--- START ---
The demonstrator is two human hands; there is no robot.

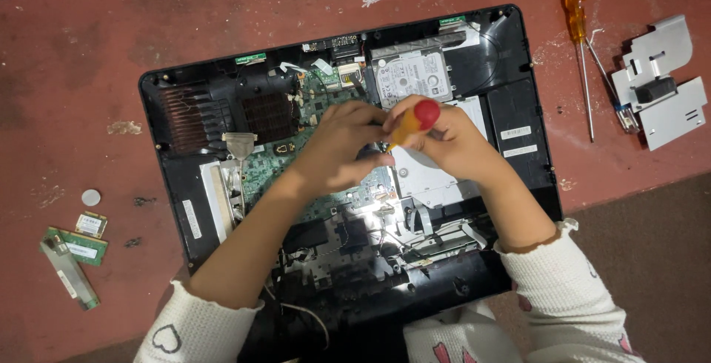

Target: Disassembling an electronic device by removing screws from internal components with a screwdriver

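Head view: the right hand (452,141) grips a red-capped screwdriver (415,122) upright over the opened laptop base (518,111), tip hidden, probably on a screw; the left hand (341,144) curls around the shaft, steadying it; loose memory modules (78,248), another screwdriver (578,30) and a metal bracket (666,81) lie apart.

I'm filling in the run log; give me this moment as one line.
right hand: grips red-capped screwdriver | left hand: steadies its shaft | under: opened laptop | floor: orange screwdriver

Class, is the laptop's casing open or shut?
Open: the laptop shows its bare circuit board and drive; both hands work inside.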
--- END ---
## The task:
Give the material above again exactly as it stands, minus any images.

## Completed exercise:
The demonstrator is two human hands; there is no robot.


Target: Disassembling an electronic device by removing screws from internal components with a screwdriver

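Head view: the right hand (452,141) grips a red-capped screwdriver (415,122) upright over the opened laptop base (518,111), tip hidden, probably on a screw; the left hand (341,144) curls around the shaft, steadying it; loose memory modules (78,248), another screwdriver (578,30) and a metal bracket (666,81) lie apart.

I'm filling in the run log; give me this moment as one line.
right hand: grips red-capped screwdriver | left hand: steadies its shaft | under: opened laptop | floor: orange screwdriver

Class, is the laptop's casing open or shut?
Open: the laptop shows its bare circuit board and drive; both hands work inside.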

With that, the exercise is finished.